Les scientifiques connaissent les variations des précipitations urbaines depuis plusieurs décennies, mais jamais à l’échelle mondiale. Les études précédentes n’ont porté que sur certaines villes et certains cas de tempêtes, a déclaré Xinxin Sui, auteure de l’étude et doctorante à la Cockrell School of Engineering. Pour cet article, elle et d’autres chercheurs ont étudié des ensembles de données sur les précipitations provenant de satellites et de systèmes radar, examinant les anomalies quotidiennes des précipitations pour ces 1 056 villes de 2001 à 2020.
« En général, nous avons constaté que plus de 60 % de ces villes mondiales ont plus de précipitations que les campagnes environnantes. Nous avons ensuite comparé les précipitations avec celles de différentes zones climatiques et avons constaté que si le climat local est plus chaud et plus humide, il peut y avoir une anomalie de précipitations plus importante par rapport aux villes situées dans des endroits plus frais et plus secs », a déclaré Sui.
Outre Houston, la liste des grandes villes présentant les plus grandes anomalies de précipitations comprend Ho Chi Minh, au Vietnam ; Kuala Lumpur, en Malaisie ; Lagos, au Nigéria ; et la zone métropolitaine de Miami-Fort Lauderdale-West Palm Beach.
L’auteur de l’étude, Dev Niyogi, professeur à la Jackson School of Geosciences et à la Cockrell School of Engineering, a expliqué que les zones urbaines ont tendance à capter la pluie d’un endroit et à la concentrer dans un autre, un peu comme une éponge que l’on presse.
« Si vous pincez une partie de l’éponge, l’eau descendra plus fort d’un côté », a-t-il expliqué. « La quantité d’eau contenue dans l’éponge est la même, mais grâce à cette sorte de compression dynamique de l’atmosphère, vous avez plus de possibilités d’extraire l’eau de cet endroit. »
Bien que ce phénomène soit moins fréquent, certaines zones urbaines reçoivent en réalité moins de précipitations que les zones rurales environnantes. Ce phénomène se produit généralement dans les villes situées dans les vallées et les plaines, où les précipitations sont contrôlées par les montagnes voisines. Les villes où ce phénomène est le plus prononcé sont Seattle, dans l’État de Washington, Kyoto, au Japon, et Jakarta, en Indonésie.
Plusieurs raisons expliquent pourquoi la plupart des villes reçoivent plus de précipitations que leurs voisines rurales. Selon Zong-Liang Yang, co-auteur de l’étude et professeur à la Jackson School, l’un des facteurs clés est la présence de grands immeubles, qui bloquent ou ralentissent la vitesse du vent. Cela conduit à une convergence de l’air vers le centre-ville.

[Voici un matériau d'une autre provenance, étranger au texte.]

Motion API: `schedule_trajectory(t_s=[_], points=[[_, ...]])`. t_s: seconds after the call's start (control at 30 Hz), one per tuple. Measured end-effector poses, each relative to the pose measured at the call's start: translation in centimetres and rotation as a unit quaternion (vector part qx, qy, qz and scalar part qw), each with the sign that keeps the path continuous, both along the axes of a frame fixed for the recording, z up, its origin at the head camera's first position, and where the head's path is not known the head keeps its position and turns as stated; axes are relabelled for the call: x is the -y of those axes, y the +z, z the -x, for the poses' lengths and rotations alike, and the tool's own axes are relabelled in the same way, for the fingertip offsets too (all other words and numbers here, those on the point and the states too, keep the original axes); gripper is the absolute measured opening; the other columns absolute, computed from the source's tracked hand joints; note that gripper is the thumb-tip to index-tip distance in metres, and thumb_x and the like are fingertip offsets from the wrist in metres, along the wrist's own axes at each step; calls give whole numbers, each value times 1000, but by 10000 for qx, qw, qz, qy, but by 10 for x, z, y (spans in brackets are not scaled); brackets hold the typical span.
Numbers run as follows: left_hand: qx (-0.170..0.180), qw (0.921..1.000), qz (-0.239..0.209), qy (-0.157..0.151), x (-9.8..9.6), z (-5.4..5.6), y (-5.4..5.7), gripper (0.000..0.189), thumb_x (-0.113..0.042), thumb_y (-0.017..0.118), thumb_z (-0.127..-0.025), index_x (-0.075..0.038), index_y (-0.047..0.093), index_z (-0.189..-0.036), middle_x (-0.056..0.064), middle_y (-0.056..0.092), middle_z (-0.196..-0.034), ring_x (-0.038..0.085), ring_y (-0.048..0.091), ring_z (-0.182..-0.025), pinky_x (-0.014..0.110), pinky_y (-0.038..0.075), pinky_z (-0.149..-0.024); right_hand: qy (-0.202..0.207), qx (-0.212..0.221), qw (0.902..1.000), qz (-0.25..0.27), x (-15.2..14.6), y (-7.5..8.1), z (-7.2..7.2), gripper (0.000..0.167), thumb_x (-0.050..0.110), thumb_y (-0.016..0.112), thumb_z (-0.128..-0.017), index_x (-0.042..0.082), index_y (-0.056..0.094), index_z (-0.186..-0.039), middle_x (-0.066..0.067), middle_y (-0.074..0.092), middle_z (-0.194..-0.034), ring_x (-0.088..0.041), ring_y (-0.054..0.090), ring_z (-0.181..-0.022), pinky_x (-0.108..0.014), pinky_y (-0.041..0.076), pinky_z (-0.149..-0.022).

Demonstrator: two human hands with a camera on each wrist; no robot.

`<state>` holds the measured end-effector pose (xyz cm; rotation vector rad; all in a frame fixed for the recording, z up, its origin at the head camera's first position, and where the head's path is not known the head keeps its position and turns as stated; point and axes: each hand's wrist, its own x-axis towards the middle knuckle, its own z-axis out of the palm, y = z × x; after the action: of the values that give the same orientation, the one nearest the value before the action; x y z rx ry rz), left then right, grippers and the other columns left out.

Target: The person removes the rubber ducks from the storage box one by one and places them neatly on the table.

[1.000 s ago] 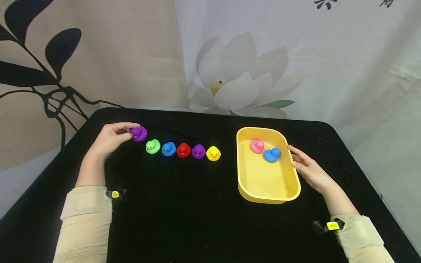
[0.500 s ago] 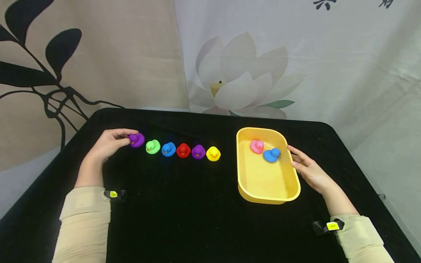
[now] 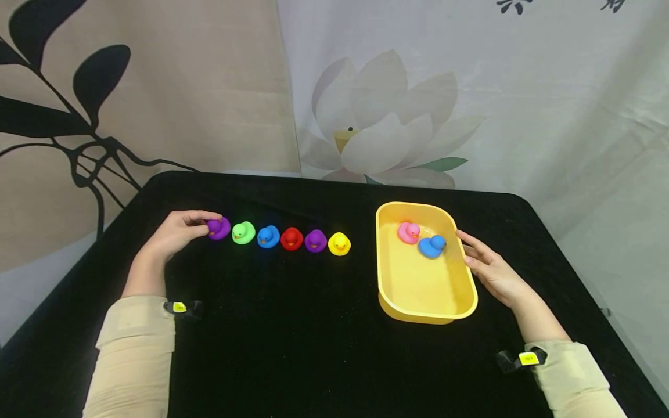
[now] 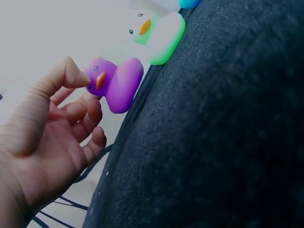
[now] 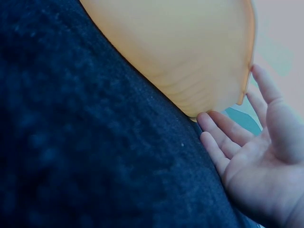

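Note:
My left hand (image 3: 177, 232) pinches a purple rubber duck (image 3: 219, 228) by its head between thumb and fingers. In the left wrist view that purple duck (image 4: 122, 88) sits low at the black cloth, left of a green duck (image 3: 243, 233). From there a row runs right: a blue duck (image 3: 269, 237), a red duck (image 3: 291, 238), a second purple duck (image 3: 316, 241) and a yellow duck (image 3: 340, 244). My right hand (image 3: 496, 273) rests with extended fingers against the right side of a yellow plastic bin (image 3: 418, 290); the right wrist view shows fingertips along its wall (image 5: 180, 61).
Inside the bin lie a pink duck (image 3: 409, 232) and another blue duck (image 3: 432, 247). Black cloth (image 3: 282, 337) covers the table, whose far edge meets a printed curtain (image 3: 219, 98). Black wrist cameras sit on both forearms.
My left hand has brought the purple duck down and nearer, in line with the left end of the row. The right hand and bin have stayed put.

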<state>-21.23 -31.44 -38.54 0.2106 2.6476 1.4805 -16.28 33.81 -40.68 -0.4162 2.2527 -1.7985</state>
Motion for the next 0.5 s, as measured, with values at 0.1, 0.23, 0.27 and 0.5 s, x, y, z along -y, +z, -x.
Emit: schedule_trajectory(t_s=[0.1,0.23,0.27,0.5], points=[[61,10000,59,-44,1,1,-1,36,-21,51,-100,-4,56,-131,20,50,-131,32,40,-120,66,26,-97,-18,10,10000,-53,0,0,0,57,17,44,-103,12,17,-154,-19,37,-143,-9,54,-114,-20,42,-91],[148,9999,57,-38,1,3,-4,36,-20,50,-100,-3,55,-132,21,49,-132,34,39,-121,67,25,-97,-31,-1,10000,-91,0,0,0,57,17,44,-103,13,17,-154,-23,33,-145,-10,54,-115,-20,42,-92],[148,9999,56,-37,1,3,-5,36,-20,50,-100,-3,55,-132,21,49,-132,34,39,-121,66,25,-97,-24,-12,10000,-85,0,0,0,57,16,44,-103,12,17,-154,-24,33,-145,-10,54,-115,-20,42,-92],[207,9998,-8,18,0,2,-7,36,-20,52,-100,-3,55,-131,21,49,-133,37,38,-124,67,24,-99,27,-46,10000,-25,0,0,0,57,15,43,-103,12,17,-154,-23,33,-145,-10,54,-114,-20,42,-92]])
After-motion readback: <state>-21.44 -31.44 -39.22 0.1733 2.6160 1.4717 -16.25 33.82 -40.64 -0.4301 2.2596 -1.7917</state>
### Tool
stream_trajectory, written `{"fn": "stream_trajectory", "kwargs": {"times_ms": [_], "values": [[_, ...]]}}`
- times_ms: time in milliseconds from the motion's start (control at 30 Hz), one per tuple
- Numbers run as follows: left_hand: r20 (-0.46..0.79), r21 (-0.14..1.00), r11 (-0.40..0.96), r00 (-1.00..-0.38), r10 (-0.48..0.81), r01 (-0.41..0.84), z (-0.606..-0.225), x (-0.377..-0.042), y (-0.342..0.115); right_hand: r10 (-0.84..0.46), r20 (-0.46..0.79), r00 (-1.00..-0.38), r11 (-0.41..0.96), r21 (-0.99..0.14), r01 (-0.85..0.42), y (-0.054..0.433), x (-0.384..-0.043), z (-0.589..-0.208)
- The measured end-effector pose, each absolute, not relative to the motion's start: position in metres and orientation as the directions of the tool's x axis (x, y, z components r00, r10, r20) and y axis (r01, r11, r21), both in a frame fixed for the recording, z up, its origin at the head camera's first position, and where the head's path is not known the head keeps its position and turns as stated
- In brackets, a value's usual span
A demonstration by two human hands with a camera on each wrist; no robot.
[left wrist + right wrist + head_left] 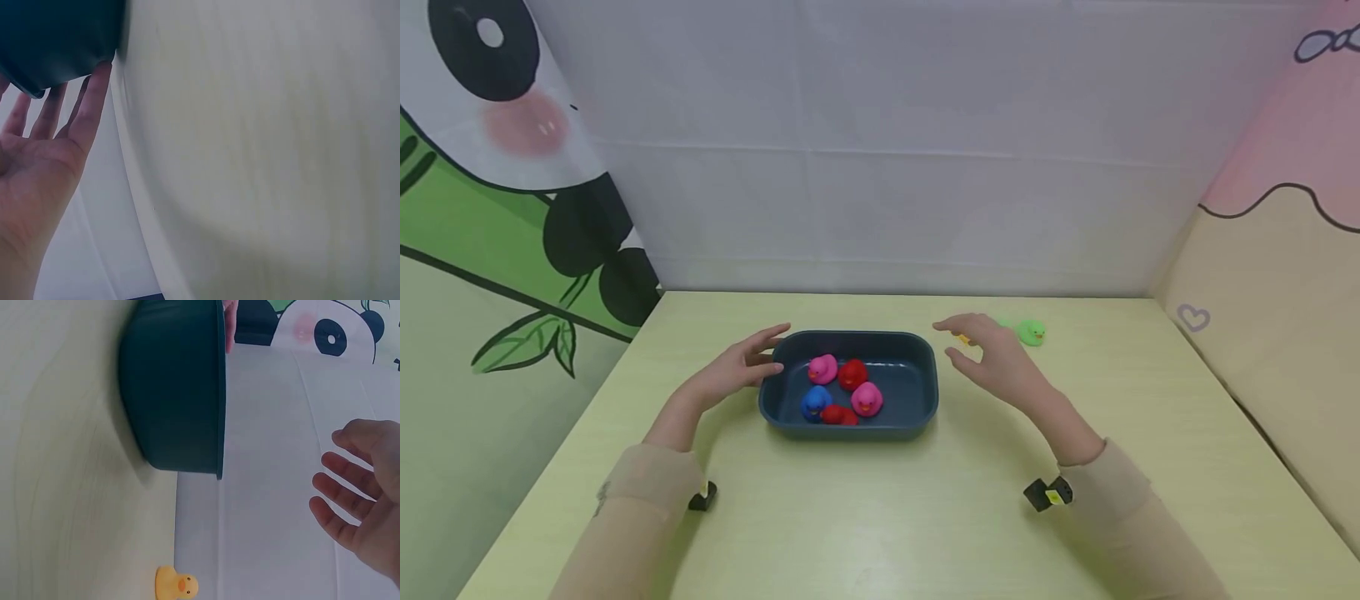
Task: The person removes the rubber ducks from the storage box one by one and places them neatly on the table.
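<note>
A dark blue-green plastic tub (910, 429) sits on the table with small toy ducks inside: pink ones (822, 369), red ones (852, 374) and a blue one (816, 403). At its left end is my left hand (741, 367), thumb at the rim and fingers spread. In the left wrist view, the straight fingers (94, 106) touch the tub's outer wall (62, 44). Raised to the right of the tub, my right hand (992, 358) holds nothing, its fingers apart and loosely bent. A yellow duck (175, 584) lies beyond that hand, mostly hidden by it in the head view.
A green duck (1032, 332) stands at the back right of the pale wooden table (865, 517), with a second green thing partly hidden beside it. White cloth (887, 167) hangs behind the table's back edge. Printed panels flank both sides.
</note>
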State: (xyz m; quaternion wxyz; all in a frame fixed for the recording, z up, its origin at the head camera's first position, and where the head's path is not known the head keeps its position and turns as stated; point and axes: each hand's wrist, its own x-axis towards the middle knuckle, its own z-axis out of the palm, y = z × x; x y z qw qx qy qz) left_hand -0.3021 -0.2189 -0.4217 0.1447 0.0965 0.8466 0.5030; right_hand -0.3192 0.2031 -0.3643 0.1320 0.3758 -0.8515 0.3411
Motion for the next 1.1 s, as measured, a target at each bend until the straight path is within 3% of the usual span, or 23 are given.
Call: {"fn": "stream_trajectory", "kwargs": {"times_ms": [533, 800, 1100], "values": [[-0.221, 0.874, 0.486, -0.914, 0.34, -0.031, -0.423, -0.304, -0.225, -0.621, 0.496, -0.607, 0.364, -0.504, -0.783, 0.163, -0.307, -0.372], [-0.232, 0.881, 0.471, -0.907, 0.353, -0.043, -0.423, -0.306, -0.227, -0.675, 0.411, -0.612, 0.352, -0.55, -0.758, 0.147, -0.306, -0.377], [-0.257, 0.885, 0.46, -0.897, 0.359, -0.069, -0.415, -0.304, -0.225, -0.744, 0.39, -0.542, 0.323, -0.501, -0.803, 0.13, -0.307, -0.393]]}}
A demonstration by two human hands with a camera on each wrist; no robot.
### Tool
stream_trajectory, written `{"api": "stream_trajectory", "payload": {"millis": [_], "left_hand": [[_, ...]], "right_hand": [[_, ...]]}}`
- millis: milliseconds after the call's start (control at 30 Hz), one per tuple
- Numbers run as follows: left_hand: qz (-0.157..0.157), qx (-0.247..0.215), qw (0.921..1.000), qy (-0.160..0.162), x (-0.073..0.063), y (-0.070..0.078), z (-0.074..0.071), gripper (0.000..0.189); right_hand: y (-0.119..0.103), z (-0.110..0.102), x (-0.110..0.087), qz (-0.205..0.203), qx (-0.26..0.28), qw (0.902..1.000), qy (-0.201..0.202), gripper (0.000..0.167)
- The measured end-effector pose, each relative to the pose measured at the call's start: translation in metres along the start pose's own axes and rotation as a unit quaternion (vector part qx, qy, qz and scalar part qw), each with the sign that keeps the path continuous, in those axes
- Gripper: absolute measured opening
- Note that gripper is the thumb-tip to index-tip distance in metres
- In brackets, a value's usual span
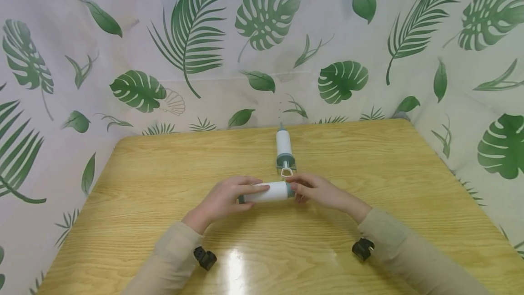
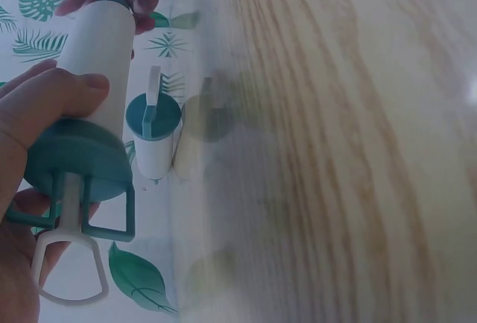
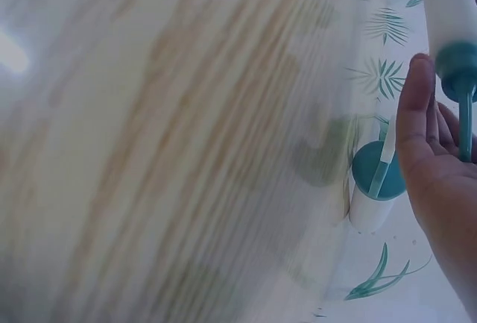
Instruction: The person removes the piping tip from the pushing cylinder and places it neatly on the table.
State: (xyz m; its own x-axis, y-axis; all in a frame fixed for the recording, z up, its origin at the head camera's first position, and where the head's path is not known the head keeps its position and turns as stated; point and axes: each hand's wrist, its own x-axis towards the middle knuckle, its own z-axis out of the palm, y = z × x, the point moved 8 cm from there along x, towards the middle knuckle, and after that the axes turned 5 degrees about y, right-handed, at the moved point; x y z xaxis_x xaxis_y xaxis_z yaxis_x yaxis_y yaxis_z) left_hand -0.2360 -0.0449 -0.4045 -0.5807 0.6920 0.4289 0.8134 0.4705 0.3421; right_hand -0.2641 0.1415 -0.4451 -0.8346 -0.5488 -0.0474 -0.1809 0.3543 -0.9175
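White and teal, the nearer syringe (image 1: 272, 191) lay left to right over the table (image 1: 286, 249), the left hand (image 1: 226, 196) clasping its barrel (image 2: 103, 36); the right hand (image 1: 317, 190) met its right, nozzle (image 3: 466, 125) end, any pinch there impossible to tell. Beyond, a second syringe (image 1: 283, 143) pointed away, its handle (image 1: 286, 165) nearer the right hand.

No text, label, brand, number or sign can be read in any of the views, whether head, left wrist or right wrist.
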Motion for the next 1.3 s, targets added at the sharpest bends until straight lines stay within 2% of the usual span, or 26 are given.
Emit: {"api": "stream_trajectory", "payload": {"millis": [167, 433, 600, 900, 1000, 1133, 1300], "left_hand": [[0.011, 0.010, 0.9999, 0.007, -0.0011, 0.0009, -0.0006, 0.053], [0.012, 0.006, 0.9999, 0.008, -0.0022, 0.0002, 0.0000, 0.053], [0.008, 0.005, 1.0000, 0.003, -0.0020, 0.0000, 0.0005, 0.053], [0.018, 0.011, 0.9997, 0.008, -0.0017, 0.0023, 0.0009, 0.053], [0.017, 0.013, 0.9997, 0.009, -0.0017, 0.0025, 0.0009, 0.054], [0.011, 0.014, 0.9998, 0.008, -0.0019, 0.0019, 0.0010, 0.054], [0.005, 0.018, 0.9998, 0.000, -0.0025, 0.0010, 0.0023, 0.054]], "right_hand": [[0.0037, 0.0002, 0.0001, 0.016, -0.007, 0.9998, 0.002, 0.041], [0.0007, -0.0011, -0.0021, 0.001, -0.013, 0.9997, 0.020, 0.041], [-0.0005, -0.0023, -0.0033, -0.003, 0.001, 0.9997, 0.026, 0.042], [0.0022, -0.0036, -0.0029, -0.016, -0.018, 0.9993, 0.030, 0.047], [0.0041, -0.0003, -0.0026, -0.008, -0.009, 0.9999, 0.009, 0.041], [0.0068, 0.0040, -0.0038, 0.021, 0.020, 0.9995, -0.015, 0.034], [0.0067, 0.0045, -0.0053, 0.038, 0.030, 0.9988, -0.010, 0.036]]}}
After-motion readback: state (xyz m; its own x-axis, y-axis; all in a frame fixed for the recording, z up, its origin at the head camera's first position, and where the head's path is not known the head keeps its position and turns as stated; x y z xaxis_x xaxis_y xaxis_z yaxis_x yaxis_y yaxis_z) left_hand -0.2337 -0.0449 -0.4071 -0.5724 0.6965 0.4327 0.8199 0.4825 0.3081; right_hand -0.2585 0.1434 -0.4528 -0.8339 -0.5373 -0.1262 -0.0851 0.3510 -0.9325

« Les bâtiments renforcent encore cette convergence en ralentissant les vents, ce qui entraîne un mouvement ascendant de l’air plus fort. Ce mouvement ascendant favorise la condensation de la vapeur d’eau et la formation de nuages, qui sont des conditions essentielles à la production de pluie et de précipitations », a déclaré Yang.
Les chercheurs ont constaté que la corrélation entre la population et les anomalies des précipitations urbaines est plus forte que celle avec d’autres facteurs environnementaux et d’urbanisation. En effet, les populations plus nombreuses créent généralement des zones urbaines plus denses et plus hautes, ainsi que davantage d’émissions de gaz à effet de serre et, par conséquent, une chaleur plus prononcée, a expliqué Niyogi.
Ce phénomène a des implications pour toutes les villes qui se dirigent vers un avenir de changement climatique, a déclaré Yang, qui a décrit comment les risques accrus de précipitations dans les villes, combinés aux surfaces imperméables qui composent leur environnement urbain, peuvent être une recette pour des inondations soudaines.
« La combinaison de ces deux facteurs signifie que nous devons développer des moyens innovants pour nous préparer aux crues soudaines », a déclaré Yang.